Problem details: Images excepted, the data below must be repeated exactly.

Input records:
"""

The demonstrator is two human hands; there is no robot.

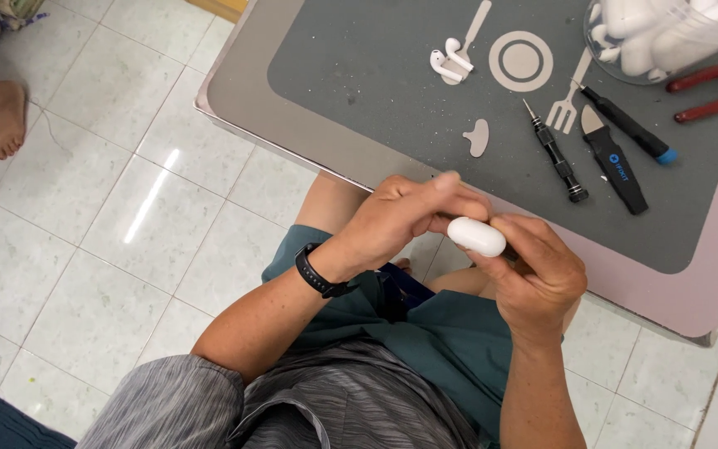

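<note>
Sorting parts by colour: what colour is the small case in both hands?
White case, clearest in the head view.

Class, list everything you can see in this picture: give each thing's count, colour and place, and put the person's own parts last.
White oval earbud case: one, held between both hands at the table's edge.
White earbuds: two, on the grey mat, far side.
Black precision screwdriver: one, on the mat.
Black pry tool: one, right of it.
Black blue-capped tool: one, further right.
Red-handled pliers: one, right edge.
Clear container of white pieces: one, top right.
Black wristband: one, left wrist.
Left hand: on the case.
Right hand: gripping the case.
</note>
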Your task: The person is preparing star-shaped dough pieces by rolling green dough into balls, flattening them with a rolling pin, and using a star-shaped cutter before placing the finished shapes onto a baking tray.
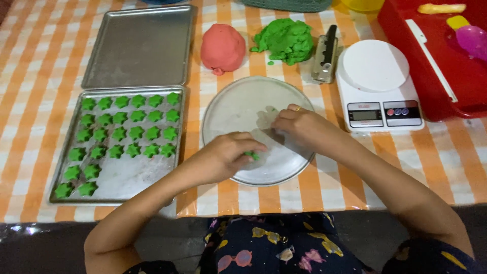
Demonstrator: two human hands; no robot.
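Step in hand, by my reading: shaping one green dough piece on the round metal plate at bench centre. The left hand has its grip closed on that piece at the plate's 6 o'clock; the right hand has its fingertips curled down on a clear plastic sheet at 3 o'clock, pinning rather than gripping it. Next move calls for a gentle lift to the near tray at 9 o'clock, where green stars leave open space along the near edge.
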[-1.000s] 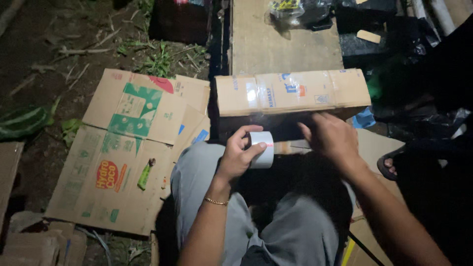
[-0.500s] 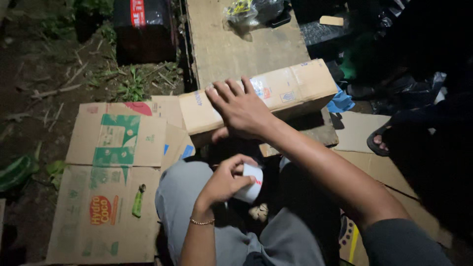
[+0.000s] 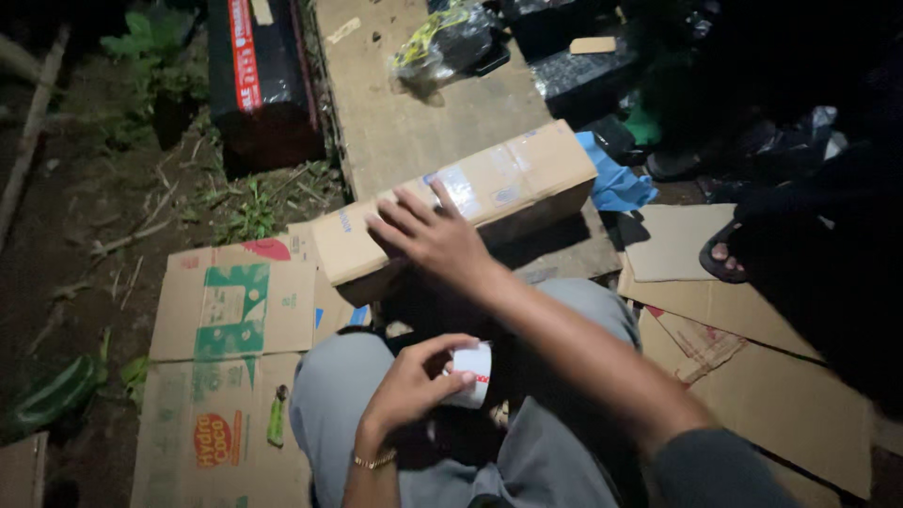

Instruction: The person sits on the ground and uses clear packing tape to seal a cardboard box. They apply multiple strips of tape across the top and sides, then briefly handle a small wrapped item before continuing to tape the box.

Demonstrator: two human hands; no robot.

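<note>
- Down over the lap: roll of tape (image 3: 472, 374), white, pinched in the left hand (image 3: 411, 388), fingers curled around its rim, thumb on the near side; held just above the grey trouser knees.
- Beyond the knees: long cardboard box (image 3: 461, 199), taped shut with clear tape along the top, lying tilted across the edge of a wooden board (image 3: 395, 122); right hand (image 3: 428, 235) flat on its near end, fingers spread wide, gripping nothing.
- To the left: flattened cartons (image 3: 230, 329) with green and orange print, spread on the dirt; small green object (image 3: 277, 416) lying on them, too small to tell what.
- Farther out: black case (image 3: 259, 80) by the weeds, crumpled plastic bag (image 3: 442, 42) on the board, blue cloth (image 3: 611, 183) touching the box's far end, someone's sandalled foot (image 3: 724, 259) on more cardboard at the right.
- Likely trouble: box rocking or sliding off the board edge, only one end pressed down and the rest overhanging.
- Also likely: loose tape end sticking back on the roll or to the fingers, one hand alone holding it.
- Poor light: seam hard to follow, tape apt to land crooked.
</note>
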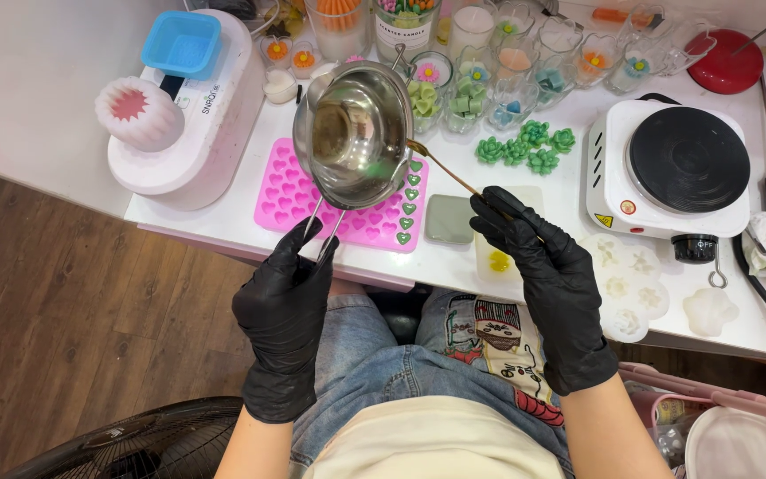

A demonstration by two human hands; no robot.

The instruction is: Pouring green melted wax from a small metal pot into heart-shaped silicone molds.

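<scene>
The left hand (284,306) is closed around the wire handle of a steel melting pot (354,133), tilted above the pink heart mould (290,191). The right hand (538,257) pinches a thin brass spoon (441,166) whose tip touches the pot's rim. If the pot tips further, wax could overflow the green-filled hearts (410,200) or run onto the white table (454,262).
</scene>
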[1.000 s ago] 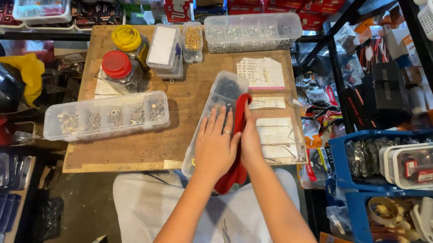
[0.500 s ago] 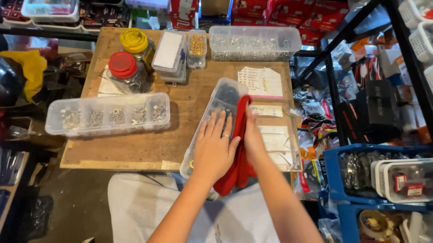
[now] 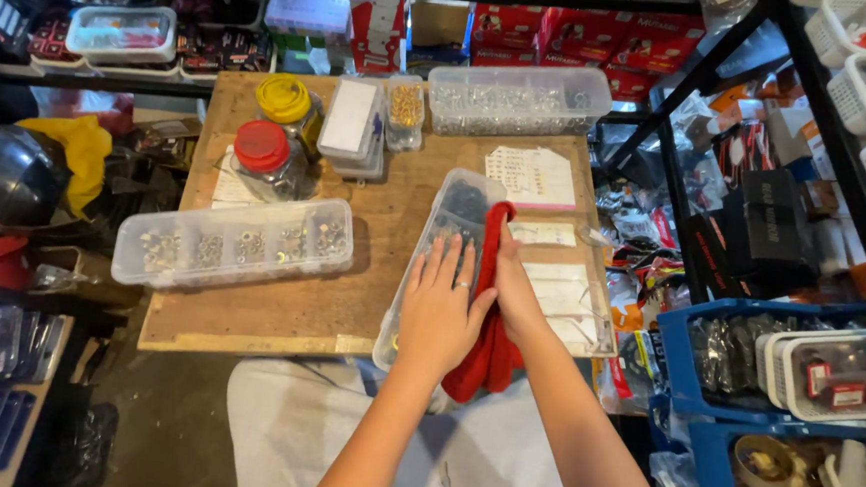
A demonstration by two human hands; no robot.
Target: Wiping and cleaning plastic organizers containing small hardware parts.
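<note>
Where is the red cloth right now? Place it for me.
In the head view, the red cloth lies right of centre at the wooden board's near edge, pressed between the left hand and right hand, against a clear tray.

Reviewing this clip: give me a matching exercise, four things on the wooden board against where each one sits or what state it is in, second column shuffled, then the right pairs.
Things:
1. red cloth
2. yellow-lidded jar
3. long clear box of small metal parts
4. left hand

Places or states:
A. at the far left of the wooden board, behind the red-lidded jar
B. lying flat, fingers spread, on the clear tray
C. draped along the right edge of that tray, under the right hand
D. on the board's left half, lying crosswise near its front

Pairs: 1-C, 2-A, 3-D, 4-B
</note>
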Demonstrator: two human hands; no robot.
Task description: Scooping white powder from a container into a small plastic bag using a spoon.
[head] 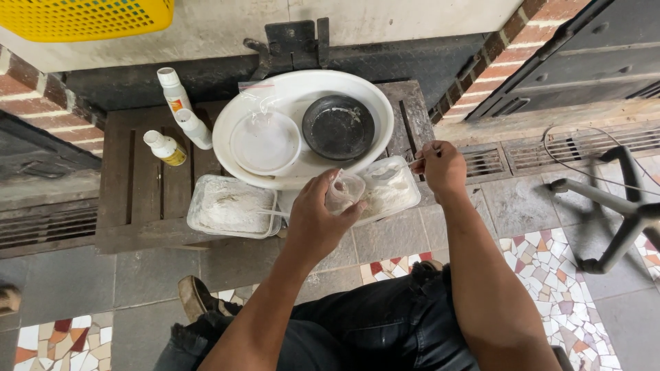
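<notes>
From the head camera I look straight down at my two bare arms reaching over a low, dark wooden table (130,185) set against a brick wall.

My left hand (317,218) wraps its grip around a small clear plastic cup (344,191), fingers curled about its side, holding it tilted just above the near edge of a rectangular clear tray of white powder (393,191). My right hand (440,167) pinches the handle of a thin spoon (395,169) between thumb and fingertips; the spoon's bowl lies in the powder of that tray. The spoon is pale against the powder, so I think, but cannot be sure, that it carries a load.

To the left, just beside, sits a second tray of white powder (232,205). Behind both trays rests a wide white basin (375,110) holding a shallow white dish (265,142) and a black bowl (338,127) side by side. Three small white bottles (177,117) lie on the table at the far left. A yellow basket (82,15) hangs at the top edge, and the foot of a metal stand (612,206) is on the tiled floor at right.

What could go wrong, as I judge it: the cup is tilted and held over the tray's rim, so powder could spill onto the floor if the spoon misses its narrow mouth. The tray overhangs the table's front edge, and a downward press of the spoon could tip it.
</notes>
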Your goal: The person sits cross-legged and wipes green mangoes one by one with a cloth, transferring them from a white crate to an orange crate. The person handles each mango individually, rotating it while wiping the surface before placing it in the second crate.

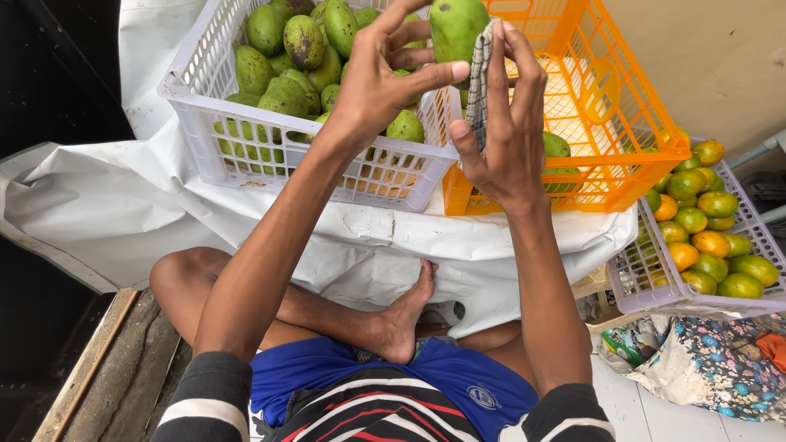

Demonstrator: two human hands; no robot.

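One green mango (454,29), long axis upright, sits pinched between left hand (381,78) fingertips (458,72) and the right hand (503,135) – whose fingers press a checked cloth (481,82) against it – above the white crate (246,147) and orange crate (622,155)

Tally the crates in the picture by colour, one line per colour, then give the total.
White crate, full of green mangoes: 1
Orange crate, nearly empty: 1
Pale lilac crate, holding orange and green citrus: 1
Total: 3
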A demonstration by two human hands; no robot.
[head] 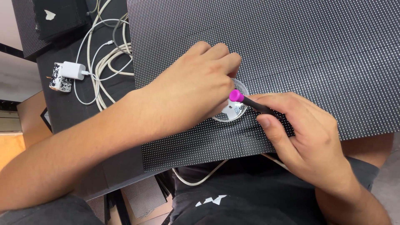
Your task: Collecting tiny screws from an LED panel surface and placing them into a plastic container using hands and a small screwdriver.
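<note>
At the bottom of the frame the person's lap showed, covered in a dark garment [233,196] with a small white mark on it. A pale cable [200,177] looped out from under the panel just above the lap.

Lower right of centre, the right hand [308,137] was closed around a slim black tool [262,107], fingers and thumb clamped along its shaft. The tool's bright magenta cap [236,96] pointed toward the middle of the frame, tilted up and left.

The cap sat just over a small clear round dish [233,112] that rested on the big black dotted panel [316,50]. Something small and shiny lay in the dish, too small to make out.

The left hand [196,87] came in from the lower left, forearm crossing the panel's edge. Its fingers curled down over the dish's upper rim, touching it; whether that grip was pinching anything inside I could not tell, since the knuckles hid the fingertips.

The panel filled the upper right and centre of the frame, lying flat across the dark desk [62,104].

Farther off, in the upper left, a white charger block [73,70] lay on the desk with a tangle of white cords [110,54] beside it. Touching the charger's left side was a small speckled black-and-white block [57,79]. At the top left corner another dark dotted panel [58,16] sat, well apart from the hands.
</note>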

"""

Solution below:
The demonstrator is two human hands; there is no robot.


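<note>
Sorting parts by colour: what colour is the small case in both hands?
White case, clearest in the head view.

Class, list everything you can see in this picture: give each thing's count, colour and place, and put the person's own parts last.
White oval earbud case: one, held between both hands at the table's edge.
White earbuds: two, on the grey mat, far side.
Black precision screwdriver: one, on the mat.
Black pry tool: one, right of it.
Black blue-capped tool: one, further right.
Red-handled pliers: one, right edge.
Clear container of white pieces: one, top right.
Black wristband: one, left wrist.
Left hand: on the case.
Right hand: gripping the case.
</note>
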Your task: The person is preparing star-shaped dough pieces by rolling green dough into balls, flattening them with a rolling pin, and using a star-shaped cutter before placing the finished shapes onto a baking tray.
Demonstrator: two human hands; no robot.
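Step in hand, by my reading: shaping one green dough piece on the round metal plate at bench centre. The left hand has its grip closed on that piece at the plate's 6 o'clock; the right hand has its fingertips curled down on a clear plastic sheet at 3 o'clock, pinning rather than gripping it. Next move calls for a gentle lift to the near tray at 9 o'clock, where green stars leave open space along the near edge.
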[-1.000s] 
[-0.500s] 
[+0.000s] 

Instruction: The person sits on the ground and uses clear packing tape to seal a cardboard box. They apply multiple strips of tape across the top and sides, then briefly handle a small wrapped item before continuing to tape the box.

Demonstrator: two human hands; no robot.

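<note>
- Down over the lap: roll of tape (image 3: 472, 374), white, pinched in the left hand (image 3: 411, 388), fingers curled around its rim, thumb on the near side; held just above the grey trouser knees.
- Beyond the knees: long cardboard box (image 3: 461, 199), taped shut with clear tape along the top, lying tilted across the edge of a wooden board (image 3: 395, 122); right hand (image 3: 428, 235) flat on its near end, fingers spread wide, gripping nothing.
- To the left: flattened cartons (image 3: 230, 329) with green and orange print, spread on the dirt; small green object (image 3: 277, 416) lying on them, too small to tell what.
- Farther out: black case (image 3: 259, 80) by the weeds, crumpled plastic bag (image 3: 442, 42) on the board, blue cloth (image 3: 611, 183) touching the box's far end, someone's sandalled foot (image 3: 724, 259) on more cardboard at the right.
- Likely trouble: box rocking or sliding off the board edge, only one end pressed down and the rest overhanging.
- Also likely: loose tape end sticking back on the roll or to the fingers, one hand alone holding it.
- Poor light: seam hard to follow, tape apt to land crooked.
</note>
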
A demonstration by two human hands; no robot.

The instruction is: Pouring green melted wax from a small metal pot into heart-shaped silicone molds.

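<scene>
The left hand (284,306) is closed around the wire handle of a steel melting pot (354,133), tilted above the pink heart mould (290,191). The right hand (538,257) pinches a thin brass spoon (441,166) whose tip touches the pot's rim. If the pot tips further, wax could overflow the green-filled hearts (410,200) or run onto the white table (454,262).
</scene>
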[1.000 s ago] 
[0.500 s ago] 
[now] 
A demonstration by two human hands; no robot.
Target: Wiping and cleaning plastic organizers containing small hardware parts.
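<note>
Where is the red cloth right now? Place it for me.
In the head view, the red cloth lies right of centre at the wooden board's near edge, pressed between the left hand and right hand, against a clear tray.

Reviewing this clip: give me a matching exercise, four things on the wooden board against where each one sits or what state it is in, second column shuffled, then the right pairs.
Things:
1. red cloth
2. yellow-lidded jar
3. long clear box of small metal parts
4. left hand

Places or states:
A. at the far left of the wooden board, behind the red-lidded jar
B. lying flat, fingers spread, on the clear tray
C. draped along the right edge of that tray, under the right hand
D. on the board's left half, lying crosswise near its front

Pairs: 1-C, 2-A, 3-D, 4-B
</note>
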Demonstrator: two human hands; no robot.
Task description: Scooping white powder from a container into a small plastic bag using a spoon.
[head] 
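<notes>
From the head camera I look straight down at my two bare arms reaching over a low, dark wooden table (130,185) set against a brick wall.

My left hand (317,218) wraps its grip around a small clear plastic cup (344,191), fingers curled about its side, holding it tilted just above the near edge of a rectangular clear tray of white powder (393,191). My right hand (440,167) pinches the handle of a thin spoon (395,169) between thumb and fingertips; the spoon's bowl lies in the powder of that tray. The spoon is pale against the powder, so I think, but cannot be sure, that it carries a load.

To the left, just beside, sits a second tray of white powder (232,205). Behind both trays rests a wide white basin (375,110) holding a shallow white dish (265,142) and a black bowl (338,127) side by side. Three small white bottles (177,117) lie on the table at the far left. A yellow basket (82,15) hangs at the top edge, and the foot of a metal stand (612,206) is on the tiled floor at right.

What could go wrong, as I judge it: the cup is tilted and held over the tray's rim, so powder could spill onto the floor if the spoon misses its narrow mouth. The tray overhangs the table's front edge, and a downward press of the spoon could tip it.
</notes>
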Your goal: The person sits cross-legged and wipes green mangoes one by one with a cloth, transferring them from a white crate to an orange crate. The person handles each mango individually, rotating it while wiping the surface before placing it in the second crate.


Demonstrator: two human hands; no robot.

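One green mango (454,29), long axis upright, sits pinched between left hand (381,78) fingertips (458,72) and the right hand (503,135) – whose fingers press a checked cloth (481,82) against it – above the white crate (246,147) and orange crate (622,155)

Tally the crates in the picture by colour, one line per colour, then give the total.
White crate, full of green mangoes: 1
Orange crate, nearly empty: 1
Pale lilac crate, holding orange and green citrus: 1
Total: 3
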A demonstration by two human hands; no robot.
[head] 
Your task: Collecting tiny screws from an LED panel surface and placing them into a plastic container using hands and a small screwdriver.
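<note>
At the bottom of the frame the person's lap showed, covered in a dark garment [233,196] with a small white mark on it. A pale cable [200,177] looped out from under the panel just above the lap.

Lower right of centre, the right hand [308,137] was closed around a slim black tool [262,107], fingers and thumb clamped along its shaft. The tool's bright magenta cap [236,96] pointed toward the middle of the frame, tilted up and left.

The cap sat just over a small clear round dish [233,112] that rested on the big black dotted panel [316,50]. Something small and shiny lay in the dish, too small to make out.

The left hand [196,87] came in from the lower left, forearm crossing the panel's edge. Its fingers curled down over the dish's upper rim, touching it; whether that grip was pinching anything inside I could not tell, since the knuckles hid the fingertips.

The panel filled the upper right and centre of the frame, lying flat across the dark desk [62,104].

Farther off, in the upper left, a white charger block [73,70] lay on the desk with a tangle of white cords [110,54] beside it. Touching the charger's left side was a small speckled black-and-white block [57,79]. At the top left corner another dark dotted panel [58,16] sat, well apart from the hands.
</note>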

The requested output has now been given in full.